Posted by SZ Staff Writer Coach Bob McCreary on Jan 10th 2019

If I asked a room full of baseball players, “Raise your hand if you tend to be your worst enemy and beat yourself up too much inside your head,” I can guarantee that just about every hand would be up. That’s because for virtually everyone, the brain is both an asset and an enemy.

The human brain is largely wired to keep you alive. Try holding your breathe to stop your breathing and it won’t work. You may pass out but as soon as you do, your brain will get you breathing again. Try to think your heartbeat to stop and that won’t work either. The brain takes care of that on its own. Those things are too important for you to think about so the brain handles it all by itself.

Your brain doesn’t like new environments either. This is where the baseball brain comes into play.

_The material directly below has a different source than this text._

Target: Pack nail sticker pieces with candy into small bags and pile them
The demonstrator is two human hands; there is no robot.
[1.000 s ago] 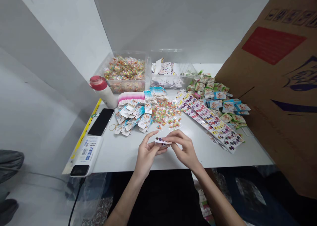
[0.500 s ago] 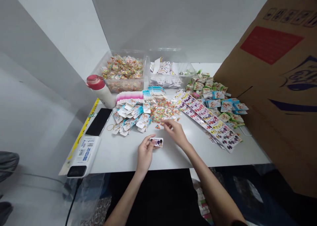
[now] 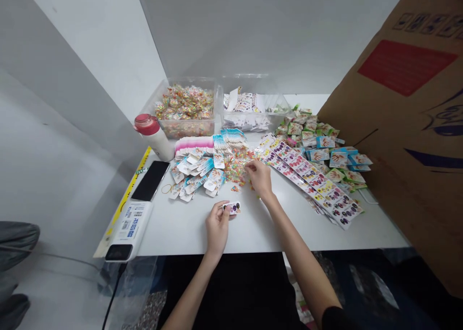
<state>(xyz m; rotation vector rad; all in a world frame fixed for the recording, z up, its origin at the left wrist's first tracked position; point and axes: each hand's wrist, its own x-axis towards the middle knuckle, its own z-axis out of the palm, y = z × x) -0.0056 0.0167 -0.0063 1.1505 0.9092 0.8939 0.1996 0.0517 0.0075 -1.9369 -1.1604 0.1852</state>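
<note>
Near the front of the table, my left hand [image 3: 217, 228] pinches a small sticker card [image 3: 232, 208] printed with dark and purple ovals, thumb on its face. My right hand [image 3: 259, 177] is at the right side of a pile of tiny colourful clear packets [image 3: 236, 163]; its thumb and fingers are drawn together, and what is between them, if anything, is hidden. Left of the pile lie loose blue and white cards [image 3: 195, 173]. Long sheets of oval stickers [image 3: 307, 175] lie slantwise to the right.
Behind are a clear bin of packets [image 3: 186, 127] and a clear bin of sticker pieces [image 3: 253, 122]. A bottle [image 3: 155, 137], phone [image 3: 150, 180] and power bank [image 3: 129, 228] line the left edge. Folded packs [image 3: 325, 146] are heaped beside a large cardboard box [image 3: 408, 142] at right.
My right hand has moved farther back, up to the packet pile. My left hand keeps the sticker card in nearly the same place. The whole view has shifted slightly.
</note>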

Human beings are creatures of habit and that’s exactly how the brain likes it. How you acted and behaved last week is probably how you will act next week. What you typically ate last month will probably be what you consume next month too. Your brain recognizes that your previous behaviors, habits, and thinking patterns all combined to keep you alive and avoid major problems so it wants you to continue on that same path. New ways of doing things are scary for your brain because it doesn’t yet know if it will be safe. This where all those negative thoughts come from.

Don’t do that.

You aren’t good enough for that.

Your too tired, just lay down.

You suck. You should just quit.

All these thoughts and thousands more are your brain’s attempt to keep you from doing new things that could lead to you getting hurt, embarrassed, made fun of, and of course, killed. A new hitting drill won’t kill you and neither will trying out for a high level team but your brain doesn’t see it that way. It never gives anything the benefit of the doubt. “Anything new can kill you, therefore, I have to prevent you from trying it.

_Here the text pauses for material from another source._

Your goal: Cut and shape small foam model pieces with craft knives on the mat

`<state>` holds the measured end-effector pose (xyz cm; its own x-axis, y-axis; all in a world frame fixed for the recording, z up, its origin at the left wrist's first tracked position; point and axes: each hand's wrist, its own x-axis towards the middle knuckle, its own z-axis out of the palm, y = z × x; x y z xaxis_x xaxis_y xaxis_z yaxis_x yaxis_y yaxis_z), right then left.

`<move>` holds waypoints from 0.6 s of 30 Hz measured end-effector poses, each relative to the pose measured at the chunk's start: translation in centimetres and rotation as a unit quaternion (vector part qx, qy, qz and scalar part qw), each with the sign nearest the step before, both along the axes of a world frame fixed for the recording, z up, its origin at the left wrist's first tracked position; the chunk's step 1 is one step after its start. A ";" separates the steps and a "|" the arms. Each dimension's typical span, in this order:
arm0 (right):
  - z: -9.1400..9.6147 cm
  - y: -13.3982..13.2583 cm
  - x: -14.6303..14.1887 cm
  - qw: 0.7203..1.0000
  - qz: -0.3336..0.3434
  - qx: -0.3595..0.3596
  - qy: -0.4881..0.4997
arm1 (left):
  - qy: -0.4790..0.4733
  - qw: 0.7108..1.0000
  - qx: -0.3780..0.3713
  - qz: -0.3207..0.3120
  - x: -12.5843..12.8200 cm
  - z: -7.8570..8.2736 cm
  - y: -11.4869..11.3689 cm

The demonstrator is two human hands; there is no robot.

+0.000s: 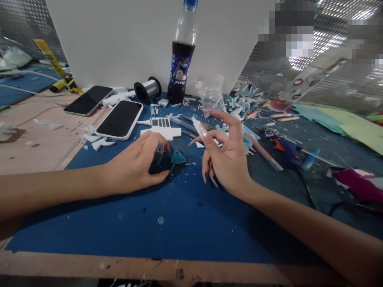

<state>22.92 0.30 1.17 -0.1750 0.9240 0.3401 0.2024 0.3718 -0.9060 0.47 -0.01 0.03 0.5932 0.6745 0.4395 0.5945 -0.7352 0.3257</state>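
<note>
My left hand (139,165) rests on the blue mat (167,227) with its fingers curled round a small teal piece (177,157), a second dark teal piece held beside it. My right hand (226,153) hovers just right of that piece. Its thumb and forefinger pinch a small white tube (198,126) whose tip points up and left; the other fingers are spread.
Behind the hands stand a Pepsi bottle (181,59), a spool of wire (147,89), a clear plastic bag (211,93) and a white board (125,40). Two phones (119,119) lie at left. A blue glue gun (285,151), scraps and coloured sheets (344,123) lie right.
</note>
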 end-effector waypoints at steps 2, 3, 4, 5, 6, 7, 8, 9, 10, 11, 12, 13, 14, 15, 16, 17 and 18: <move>0.0 0.2 -0.1 1.000 -0.010 0.008 0.008 | -0.003 1.000 -0.013 0.001 0.1 0.1 0.0; 0.0 0.3 -0.2 1.000 -0.008 0.010 0.015 | -0.003 1.000 -0.021 0.004 0.1 0.1 0.0; -0.1 0.4 -0.3 1.000 -0.005 0.006 0.025 | -0.003 1.000 -0.030 0.009 0.1 0.2 0.0; -0.3 0.6 -0.4 0.999 0.000 -0.003 0.036 | -0.003 0.999 -0.041 0.015 0.1 0.3 0.1; -0.4 0.7 -0.5 0.999 0.002 -0.016 0.049 | -0.003 0.998 -0.052 0.021 0.2 0.3 0.1; -0.5 0.9 -0.6 0.998 0.003 -0.031 0.060 | -0.004 0.998 -0.062 0.027 0.2 0.4 0.2; -0.6 1.1 -0.7 0.996 0.004 -0.047 0.070 | -0.005 0.997 -0.072 0.032 0.2 0.4 0.3; -0.6 1.2 -0.7 0.995 0.010 -0.064 0.082 | -0.007 0.996 -0.081 0.036 0.2 0.5 0.4; -0.4 1.3 -0.6 0.992 0.021 -0.082 0.095 | -0.010 0.995 -0.090 0.035 0.2 0.5 0.5; -0.2 1.4 -0.5 0.988 0.036 -0.101 0.109 | -0.016 0.995 -0.097 0.034 0.1 0.5 0.5; 0.1 1.5 -0.4 0.984 0.051 -0.120 0.123 | -0.020 0.994 -0.103 0.033 0.1 0.5 0.6; 0.5 1.6 -0.2 0.979 0.065 -0.140 0.136 | -0.024 0.993 -0.107 0.033 0.1 0.5 0.6; 1.0 1.7 0.0 0.974 0.075 -0.155 0.146 | -0.024 0.993 -0.107 0.035 0.0 0.4 0.6; 1.4 1.8 0.2 0.971 0.083 -0.168 0.151 | -0.025 0.994 -0.100 0.037 -0.1 0.4 0.5; 1.7 1.8 0.4 0.968 0.091 -0.176 0.154 | -0.026 0.995 -0.084 0.040 -0.2 0.3 0.4; 2.0 1.9 0.6 0.966 0.096 -0.181 0.155 | -0.027 0.997 -0.062 0.040 -0.3 0.3 0.2; 2.1 1.9 0.7 0.966 0.096 -0.184 0.153 | -0.028 0.998 -0.032 0.037 -0.5 0.2 0.0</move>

One blog post isn’t going to switch your brain around to be more of a positive thinker. However, just knowing that “being hard on yourself” as a baseball player is normal. You are not flawed. Your brain is doing exactly what it is hard wired to do.

This doesn’t mean that you are a slave to your brain. There are many ways to get your brain to be more of an asset. Do some homework and some reading on the subject. Google “sports psychology techniques” and/or “sports psychology self talk.” Click HERE for all my posts about the mental side of the game.

There is a world of great tips out there for players. Get moving!